I’ve spent the last 10 years interviewing ordinary people about what it feels like to become the focus of news attention. I spoke to victims, heroes, witnesses, criminals, voters, experts, and more. All were private citizens. Their stories raise important questions for journalists and audiences, and for anyone considering speaking to a reporter. They also hold important clues about media trust at a moment when online disinformation is a major concern, and public confidence in mainstream news has reached an alarming low.
Journalists control how people’s stories are told to the public: what is included, how it is framed, and who is cast as the hero or the bad guy.
Understanding how non-journalists see the news media is an essential step in rebuilding public trust. One of the most striking lessons I learned from speaking to citizen news sources is how differently they tend to see journalists from how journalists tend to see themselves. My interviewees mostly thought of journalists not primarily as citizens’ defenders against powerful people and institutions, but as powerful people and institutions in their own right.
Journalists seem powerful to ordinary citizens for several interrelated reasons. The first is that journalists have a much larger audience than most people can reach through their social networks. Journalists can be gatekeepers to publicity and fame. But, most importantly, they control how people’s stories are told to the public: what is included, how it is framed, and who is cast as the hero or the bad guy.
Those decisions can have favorable or destructive consequences for the people they are reporting about — consequences that are magnified online. And yet, journalists seem to dole out those benefits or damages pretty cavalierly.
To many non-journalists, the news media’s relationship to the public seems fundamentally unequal, and potentially exploitative. Ordinary people who make the news experience that inequality firsthand. Even when journalists are compassionate, friendly, and professional, the structure of the encounter usually feels lopsided.
News subjects are usually more deeply invested and involved in newsworthy events than journalists. That’s why journalists seek them out. Subjects were there when the shots rang out or were on intimate terms with the deceased. They feel these are their stories.
And yet, journalists swoop in to gather what they need in a process that feels both invasive and mysterious. Often, people decide to speak to reporters because they see it as an opportunity to address the public about an important issue, or enjoy the benefits of publicity. But the price of inclusion in the news product is control over how their story is told. Journalists quickly move on to the next story. Subjects stay on the ground to clean up the rubble and bury the dead — and manage the impact of the news coverage on their lives.

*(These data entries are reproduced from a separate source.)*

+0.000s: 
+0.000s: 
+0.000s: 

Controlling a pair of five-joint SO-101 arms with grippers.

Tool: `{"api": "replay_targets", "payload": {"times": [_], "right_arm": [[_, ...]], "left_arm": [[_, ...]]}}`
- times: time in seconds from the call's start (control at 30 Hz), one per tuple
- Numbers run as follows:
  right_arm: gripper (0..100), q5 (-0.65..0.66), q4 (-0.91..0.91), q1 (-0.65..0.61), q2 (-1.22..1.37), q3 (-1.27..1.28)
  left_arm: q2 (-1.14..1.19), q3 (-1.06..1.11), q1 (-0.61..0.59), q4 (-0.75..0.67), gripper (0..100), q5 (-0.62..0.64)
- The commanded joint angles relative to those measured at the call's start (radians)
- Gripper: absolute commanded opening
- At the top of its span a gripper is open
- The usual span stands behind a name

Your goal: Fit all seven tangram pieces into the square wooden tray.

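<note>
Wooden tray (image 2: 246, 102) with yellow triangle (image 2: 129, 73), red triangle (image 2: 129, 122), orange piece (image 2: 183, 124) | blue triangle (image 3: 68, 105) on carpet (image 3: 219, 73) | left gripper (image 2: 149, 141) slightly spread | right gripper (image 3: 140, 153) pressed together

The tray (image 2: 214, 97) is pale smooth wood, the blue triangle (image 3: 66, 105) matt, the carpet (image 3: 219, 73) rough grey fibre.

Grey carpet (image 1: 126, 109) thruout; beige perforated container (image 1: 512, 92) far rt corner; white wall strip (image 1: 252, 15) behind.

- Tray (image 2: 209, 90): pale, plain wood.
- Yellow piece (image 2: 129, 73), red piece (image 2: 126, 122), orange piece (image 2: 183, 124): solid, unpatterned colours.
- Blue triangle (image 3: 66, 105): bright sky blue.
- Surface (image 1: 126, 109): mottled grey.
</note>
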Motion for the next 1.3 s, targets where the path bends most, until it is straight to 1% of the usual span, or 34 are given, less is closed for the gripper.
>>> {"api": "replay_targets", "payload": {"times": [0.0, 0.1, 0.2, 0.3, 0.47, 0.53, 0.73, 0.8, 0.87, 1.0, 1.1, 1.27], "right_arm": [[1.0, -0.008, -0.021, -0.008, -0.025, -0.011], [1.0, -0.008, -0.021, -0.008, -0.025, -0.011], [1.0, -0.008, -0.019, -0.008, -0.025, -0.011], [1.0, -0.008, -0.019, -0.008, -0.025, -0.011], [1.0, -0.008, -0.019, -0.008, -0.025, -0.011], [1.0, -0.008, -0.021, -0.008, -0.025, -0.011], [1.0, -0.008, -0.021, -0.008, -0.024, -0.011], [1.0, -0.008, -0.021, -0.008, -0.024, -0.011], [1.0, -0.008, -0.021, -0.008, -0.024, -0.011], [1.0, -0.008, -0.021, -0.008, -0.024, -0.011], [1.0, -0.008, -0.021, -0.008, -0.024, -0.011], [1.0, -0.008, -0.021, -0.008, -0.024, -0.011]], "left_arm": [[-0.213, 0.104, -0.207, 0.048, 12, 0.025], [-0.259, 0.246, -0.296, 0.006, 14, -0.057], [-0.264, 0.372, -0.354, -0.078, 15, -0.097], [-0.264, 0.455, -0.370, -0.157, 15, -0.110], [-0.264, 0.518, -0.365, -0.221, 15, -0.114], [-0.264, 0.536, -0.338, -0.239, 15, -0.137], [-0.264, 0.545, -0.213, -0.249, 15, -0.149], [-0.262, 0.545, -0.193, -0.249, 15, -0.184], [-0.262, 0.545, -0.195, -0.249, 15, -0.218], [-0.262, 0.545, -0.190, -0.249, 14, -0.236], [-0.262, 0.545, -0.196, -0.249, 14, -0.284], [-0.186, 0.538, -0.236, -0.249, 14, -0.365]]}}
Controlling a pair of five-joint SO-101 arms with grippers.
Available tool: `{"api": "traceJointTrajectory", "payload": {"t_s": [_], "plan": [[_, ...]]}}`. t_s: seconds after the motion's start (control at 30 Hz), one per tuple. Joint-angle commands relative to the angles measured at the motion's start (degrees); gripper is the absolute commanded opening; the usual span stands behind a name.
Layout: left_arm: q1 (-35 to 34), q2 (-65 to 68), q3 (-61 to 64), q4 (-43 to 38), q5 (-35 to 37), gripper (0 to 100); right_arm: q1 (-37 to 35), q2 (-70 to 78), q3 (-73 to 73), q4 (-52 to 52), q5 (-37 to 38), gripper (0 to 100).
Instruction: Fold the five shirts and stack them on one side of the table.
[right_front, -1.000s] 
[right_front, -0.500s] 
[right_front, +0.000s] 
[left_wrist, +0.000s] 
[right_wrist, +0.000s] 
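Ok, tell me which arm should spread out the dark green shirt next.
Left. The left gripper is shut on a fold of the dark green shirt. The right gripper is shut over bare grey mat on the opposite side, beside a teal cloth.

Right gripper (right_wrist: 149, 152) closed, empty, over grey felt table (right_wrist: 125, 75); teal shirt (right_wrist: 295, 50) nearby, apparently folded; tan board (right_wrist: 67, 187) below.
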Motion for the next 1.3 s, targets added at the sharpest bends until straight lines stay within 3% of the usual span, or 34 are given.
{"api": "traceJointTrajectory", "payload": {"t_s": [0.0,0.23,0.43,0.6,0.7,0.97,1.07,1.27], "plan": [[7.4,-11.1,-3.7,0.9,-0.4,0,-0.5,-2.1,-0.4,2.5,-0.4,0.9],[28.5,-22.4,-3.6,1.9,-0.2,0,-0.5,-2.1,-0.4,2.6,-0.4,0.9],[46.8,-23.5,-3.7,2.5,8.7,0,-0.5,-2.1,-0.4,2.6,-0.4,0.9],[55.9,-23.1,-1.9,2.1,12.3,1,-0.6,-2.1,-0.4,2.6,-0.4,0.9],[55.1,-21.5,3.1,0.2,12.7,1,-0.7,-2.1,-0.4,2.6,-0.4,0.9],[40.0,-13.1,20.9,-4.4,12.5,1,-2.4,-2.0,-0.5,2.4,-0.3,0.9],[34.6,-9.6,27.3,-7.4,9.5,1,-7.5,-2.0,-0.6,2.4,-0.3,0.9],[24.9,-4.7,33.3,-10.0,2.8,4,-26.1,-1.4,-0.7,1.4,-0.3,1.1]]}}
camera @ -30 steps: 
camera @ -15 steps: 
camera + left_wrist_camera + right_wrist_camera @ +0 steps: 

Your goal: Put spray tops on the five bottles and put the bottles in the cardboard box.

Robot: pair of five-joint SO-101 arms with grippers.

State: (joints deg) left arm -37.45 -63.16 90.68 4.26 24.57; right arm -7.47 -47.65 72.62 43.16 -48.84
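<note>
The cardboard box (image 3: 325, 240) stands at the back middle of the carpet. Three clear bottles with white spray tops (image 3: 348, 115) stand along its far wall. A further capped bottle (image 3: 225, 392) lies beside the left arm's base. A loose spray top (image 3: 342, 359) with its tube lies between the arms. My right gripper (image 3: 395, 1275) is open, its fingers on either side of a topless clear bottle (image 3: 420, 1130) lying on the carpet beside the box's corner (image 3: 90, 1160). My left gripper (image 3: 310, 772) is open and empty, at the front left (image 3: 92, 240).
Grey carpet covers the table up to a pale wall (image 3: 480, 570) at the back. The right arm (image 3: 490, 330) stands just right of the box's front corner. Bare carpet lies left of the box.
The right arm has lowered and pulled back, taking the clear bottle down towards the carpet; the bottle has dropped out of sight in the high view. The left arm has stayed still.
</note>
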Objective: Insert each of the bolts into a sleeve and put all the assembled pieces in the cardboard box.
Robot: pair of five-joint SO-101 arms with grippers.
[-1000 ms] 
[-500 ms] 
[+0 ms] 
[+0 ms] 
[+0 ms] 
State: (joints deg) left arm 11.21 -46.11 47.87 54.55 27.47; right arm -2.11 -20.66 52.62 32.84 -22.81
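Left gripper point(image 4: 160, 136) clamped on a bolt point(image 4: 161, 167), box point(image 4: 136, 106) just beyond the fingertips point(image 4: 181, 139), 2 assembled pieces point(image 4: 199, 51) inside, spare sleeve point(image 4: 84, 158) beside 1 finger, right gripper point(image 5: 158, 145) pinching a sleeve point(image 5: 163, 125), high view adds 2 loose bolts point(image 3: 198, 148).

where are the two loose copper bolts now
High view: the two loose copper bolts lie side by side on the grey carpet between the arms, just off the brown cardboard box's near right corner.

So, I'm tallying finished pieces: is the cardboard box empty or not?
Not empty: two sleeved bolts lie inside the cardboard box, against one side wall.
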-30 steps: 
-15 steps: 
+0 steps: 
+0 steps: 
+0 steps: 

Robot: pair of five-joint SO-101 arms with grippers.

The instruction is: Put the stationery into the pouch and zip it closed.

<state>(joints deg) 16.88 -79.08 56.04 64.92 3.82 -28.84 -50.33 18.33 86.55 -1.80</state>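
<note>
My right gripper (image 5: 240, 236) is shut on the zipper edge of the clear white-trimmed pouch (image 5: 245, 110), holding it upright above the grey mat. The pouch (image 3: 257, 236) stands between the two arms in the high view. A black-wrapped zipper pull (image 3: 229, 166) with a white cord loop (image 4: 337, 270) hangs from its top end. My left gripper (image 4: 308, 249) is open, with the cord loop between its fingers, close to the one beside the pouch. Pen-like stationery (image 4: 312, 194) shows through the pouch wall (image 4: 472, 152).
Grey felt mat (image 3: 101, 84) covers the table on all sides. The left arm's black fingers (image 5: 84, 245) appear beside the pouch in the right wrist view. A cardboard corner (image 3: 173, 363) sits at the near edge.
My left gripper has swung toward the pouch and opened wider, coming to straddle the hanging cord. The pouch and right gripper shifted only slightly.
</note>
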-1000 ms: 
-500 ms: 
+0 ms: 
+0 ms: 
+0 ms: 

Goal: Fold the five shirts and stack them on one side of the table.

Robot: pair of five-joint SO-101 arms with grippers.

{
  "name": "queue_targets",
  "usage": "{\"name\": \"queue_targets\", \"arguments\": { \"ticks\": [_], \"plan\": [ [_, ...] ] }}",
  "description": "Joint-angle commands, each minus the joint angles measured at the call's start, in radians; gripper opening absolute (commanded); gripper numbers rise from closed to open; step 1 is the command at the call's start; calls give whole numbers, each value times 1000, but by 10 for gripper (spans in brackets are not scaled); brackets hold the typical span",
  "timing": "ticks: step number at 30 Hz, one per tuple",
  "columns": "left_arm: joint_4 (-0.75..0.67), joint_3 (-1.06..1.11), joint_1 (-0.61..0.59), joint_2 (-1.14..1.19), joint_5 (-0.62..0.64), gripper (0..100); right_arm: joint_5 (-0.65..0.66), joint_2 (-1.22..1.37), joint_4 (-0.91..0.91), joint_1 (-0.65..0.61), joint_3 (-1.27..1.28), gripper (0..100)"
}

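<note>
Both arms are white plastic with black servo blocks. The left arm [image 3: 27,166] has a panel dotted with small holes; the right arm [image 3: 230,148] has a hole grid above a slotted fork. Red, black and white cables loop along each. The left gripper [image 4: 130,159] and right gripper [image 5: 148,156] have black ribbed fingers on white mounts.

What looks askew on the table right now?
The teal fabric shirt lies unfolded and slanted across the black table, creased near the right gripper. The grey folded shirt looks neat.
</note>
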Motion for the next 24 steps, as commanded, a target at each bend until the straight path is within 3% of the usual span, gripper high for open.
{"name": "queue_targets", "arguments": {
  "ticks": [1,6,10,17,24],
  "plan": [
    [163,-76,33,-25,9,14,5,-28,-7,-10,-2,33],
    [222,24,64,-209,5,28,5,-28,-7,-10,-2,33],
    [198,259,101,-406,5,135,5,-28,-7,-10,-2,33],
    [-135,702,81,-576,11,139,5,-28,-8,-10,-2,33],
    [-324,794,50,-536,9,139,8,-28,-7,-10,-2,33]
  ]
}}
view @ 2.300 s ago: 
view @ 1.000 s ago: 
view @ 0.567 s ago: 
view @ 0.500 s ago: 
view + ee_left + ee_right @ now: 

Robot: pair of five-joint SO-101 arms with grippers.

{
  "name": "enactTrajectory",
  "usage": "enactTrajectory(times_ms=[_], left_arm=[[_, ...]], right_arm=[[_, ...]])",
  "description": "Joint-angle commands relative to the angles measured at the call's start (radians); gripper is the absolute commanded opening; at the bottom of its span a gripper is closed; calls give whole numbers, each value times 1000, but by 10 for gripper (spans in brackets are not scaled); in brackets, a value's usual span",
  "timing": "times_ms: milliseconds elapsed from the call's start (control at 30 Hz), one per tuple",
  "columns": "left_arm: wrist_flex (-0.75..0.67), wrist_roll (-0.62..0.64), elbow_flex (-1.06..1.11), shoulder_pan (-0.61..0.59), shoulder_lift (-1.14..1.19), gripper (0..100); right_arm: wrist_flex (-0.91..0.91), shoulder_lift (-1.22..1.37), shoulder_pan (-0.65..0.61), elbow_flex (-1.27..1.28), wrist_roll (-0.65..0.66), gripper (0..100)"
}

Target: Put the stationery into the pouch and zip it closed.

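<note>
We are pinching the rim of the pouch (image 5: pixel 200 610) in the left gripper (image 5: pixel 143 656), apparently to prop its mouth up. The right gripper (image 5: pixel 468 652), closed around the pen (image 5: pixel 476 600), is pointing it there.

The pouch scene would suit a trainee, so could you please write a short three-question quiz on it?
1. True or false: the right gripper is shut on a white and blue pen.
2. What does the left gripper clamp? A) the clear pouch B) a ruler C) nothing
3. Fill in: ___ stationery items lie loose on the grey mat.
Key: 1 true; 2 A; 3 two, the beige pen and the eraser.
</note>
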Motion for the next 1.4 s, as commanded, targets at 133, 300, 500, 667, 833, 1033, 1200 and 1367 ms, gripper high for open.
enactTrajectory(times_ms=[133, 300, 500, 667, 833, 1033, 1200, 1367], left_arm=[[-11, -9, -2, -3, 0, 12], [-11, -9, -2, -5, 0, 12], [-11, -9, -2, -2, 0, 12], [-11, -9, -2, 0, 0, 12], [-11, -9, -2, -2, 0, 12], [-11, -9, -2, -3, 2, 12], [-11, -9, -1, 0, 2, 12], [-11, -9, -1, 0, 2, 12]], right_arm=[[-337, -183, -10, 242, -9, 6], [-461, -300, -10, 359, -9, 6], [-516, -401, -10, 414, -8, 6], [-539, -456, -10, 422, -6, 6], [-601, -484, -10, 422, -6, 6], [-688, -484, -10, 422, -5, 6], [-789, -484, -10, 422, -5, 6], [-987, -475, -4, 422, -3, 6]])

At a time when everything is googleable, that impact is exacerbated by online publication in two main ways. The first is that mainstream news articles perform very well in online searches. Old articles, once relegated to basement archives, now pop right up when you search for someone’s name and stay there possibly forever. Speaking to the press about sexual harassment, for example, was always risky. Today it brings with it the prospect that anyone googling you in the future — employers, landlords, students, dates — will know about that episode in your life.
Cyberabuse is the other big problem. Studies find online harassment is increasingly common. The controversial issues and breaking news events that thrust ordinary citizens into the media spotlight tend to trigger strong sentiment. That has long been true, but, before the internet, it took more effort to contact people named in news stories. Today we consume news on the same devices we can use to contact those people. Many of my interviewees reported receiving social media messages from strangers — some supportive, some abusive — as well as seeing themselves become fodder for online commentary. Not all news stories trigger digital blowback, but I have found that controversial stories almost always do.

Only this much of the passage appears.